Obesity phenotypes show a high degree of heritability in familial studies.10 It has also been shown that having one or two overweight parents increases the risk of being overweight in childhood from a very young age,34, 35 further implicating genetic origins for a significant portion of the inter-individual variation in adiposity. However, evidence based on genetic association studies, particularly from genome-wide studies, does not account for a large proportion of this heritability. The FTO gene harbours variation that has the largest effect on adiposity phenotypes of any yet reported, accounting for around 1% of the total phenotypic variance in, for example, BMI in adults.7 Here, we have shown that the influence of FTO may be small overall, but it has a significantly greater influence in the physically inactive portion of the population, with FTO genotype explaining, after age adjustment, as much as 10% of phenotypic variance in inactive adolescent males (Table 1). Studies that do not consider PA levels may well underestimate the potential magnitude of the FTO effect on obesity in the most susceptible groups. Our results support the idea that certain genetic effects may be operating most strongly on groups in a particular environmental milieu and extend the finding that FTO acts most strongly in physically inactive subgroups to the pre-adult life stages. This supports the idea that some genetic influences may be missed in situations where unknown confounding environmental factors are operating to obscure real genetic effects acting on environmentally distinct subgroups.

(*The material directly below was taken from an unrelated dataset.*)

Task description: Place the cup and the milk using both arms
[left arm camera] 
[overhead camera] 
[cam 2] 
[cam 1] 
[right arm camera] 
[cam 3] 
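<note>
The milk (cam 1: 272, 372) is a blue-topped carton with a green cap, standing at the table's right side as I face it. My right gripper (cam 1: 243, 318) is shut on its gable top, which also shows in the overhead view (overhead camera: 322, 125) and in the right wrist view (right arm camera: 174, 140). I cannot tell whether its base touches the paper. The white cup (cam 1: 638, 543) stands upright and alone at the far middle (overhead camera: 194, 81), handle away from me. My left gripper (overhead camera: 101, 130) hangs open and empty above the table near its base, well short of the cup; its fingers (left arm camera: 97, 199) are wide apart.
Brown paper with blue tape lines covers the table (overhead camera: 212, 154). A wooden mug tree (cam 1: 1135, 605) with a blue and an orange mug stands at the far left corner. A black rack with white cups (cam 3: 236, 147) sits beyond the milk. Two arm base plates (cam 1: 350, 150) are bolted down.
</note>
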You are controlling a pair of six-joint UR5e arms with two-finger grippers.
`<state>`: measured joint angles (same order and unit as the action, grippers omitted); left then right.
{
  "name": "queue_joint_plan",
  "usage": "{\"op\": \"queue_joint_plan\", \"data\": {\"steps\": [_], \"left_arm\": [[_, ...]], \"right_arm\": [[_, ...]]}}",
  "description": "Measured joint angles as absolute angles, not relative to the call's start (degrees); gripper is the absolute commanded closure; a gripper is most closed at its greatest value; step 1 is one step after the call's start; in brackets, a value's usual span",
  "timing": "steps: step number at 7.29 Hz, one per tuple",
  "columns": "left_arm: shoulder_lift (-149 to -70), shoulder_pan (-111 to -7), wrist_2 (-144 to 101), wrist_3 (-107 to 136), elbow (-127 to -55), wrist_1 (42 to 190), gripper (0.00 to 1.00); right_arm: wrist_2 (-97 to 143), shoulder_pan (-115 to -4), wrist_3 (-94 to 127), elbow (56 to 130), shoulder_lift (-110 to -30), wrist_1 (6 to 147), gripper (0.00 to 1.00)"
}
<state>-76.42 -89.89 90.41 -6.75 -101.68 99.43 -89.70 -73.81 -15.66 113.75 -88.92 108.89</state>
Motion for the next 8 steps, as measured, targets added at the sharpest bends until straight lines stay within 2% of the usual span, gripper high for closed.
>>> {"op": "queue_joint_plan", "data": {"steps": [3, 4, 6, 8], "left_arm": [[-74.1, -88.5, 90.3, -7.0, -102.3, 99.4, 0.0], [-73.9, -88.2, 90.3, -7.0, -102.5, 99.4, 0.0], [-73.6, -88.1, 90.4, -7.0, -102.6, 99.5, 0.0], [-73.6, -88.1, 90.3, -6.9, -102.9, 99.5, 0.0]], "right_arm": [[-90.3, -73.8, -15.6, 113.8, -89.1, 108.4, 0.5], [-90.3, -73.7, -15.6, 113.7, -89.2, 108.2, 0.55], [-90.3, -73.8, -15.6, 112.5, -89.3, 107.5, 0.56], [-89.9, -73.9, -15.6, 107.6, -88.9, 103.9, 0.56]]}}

As well as influencing risk of obesity, our results also suggest that FTO genotype modulates the relationship between adiposity and PA, as the genotype/activity interaction implies that, on one hand, genotypic effects are observed only in certain environments, but also that, on the other, activity effects are different among genotype groups. Increasing PA should have an important function in attaining a negative energy balance by increasing energy expenditure, although the relationship between increasing PA and decreasing obesity is equivocal (reviewed by Wareham et al6). In this study, we find that the weak relationship between PA and obesity is strengthened when examined only in those subjects homozygous for the risk allele (Supplementary Table 3). It must be acknowledged, however, that these findings arise from cross-sectional data with subjective PA measurement and with relatively modest sample size. Although the direction of causality in this relationship is not evident from our cross-sectional data,36 the results do support the use of prospective, longitudinal studies with objective activity measurements to investigate the influence of activity on adiposity further. The influence of activity may have been obscured in previous studies of this type because of the inclusion of genetic ‘non-responders’. Although limited evidence is available from lifestyle intervention studies to date,37, 38 future studies of the relationship between PA and obesity could consider a paradigm involving stratification by FTO genotype to reveal previously obscured environmental effects.

CONCLUSION

It has been suggested that moderate and controlled dietary restriction may prevent FTO-induced obesity9 and previous studies on the genetic influence on obesity have highlighted the importance of genes regulating energy intake.39 However, the finding that PA levels in adolescent males influence the obesogenic effects of FTO risk genotypes highlights both sides of the energy balance equation: intake and expenditure, should be considered in combating obesity. In this study, it was found that FTO genotype had no strong influence in physically active adolescents, but did so in inactive males, with those homozygous for the risk and G allele having a mean BMI as much as 3 kg/m2 higher than those who are physically active or T carriers. This is a promising advert for the benefit of a physically active lifestyle, particularly in those carrying FTO risk variants.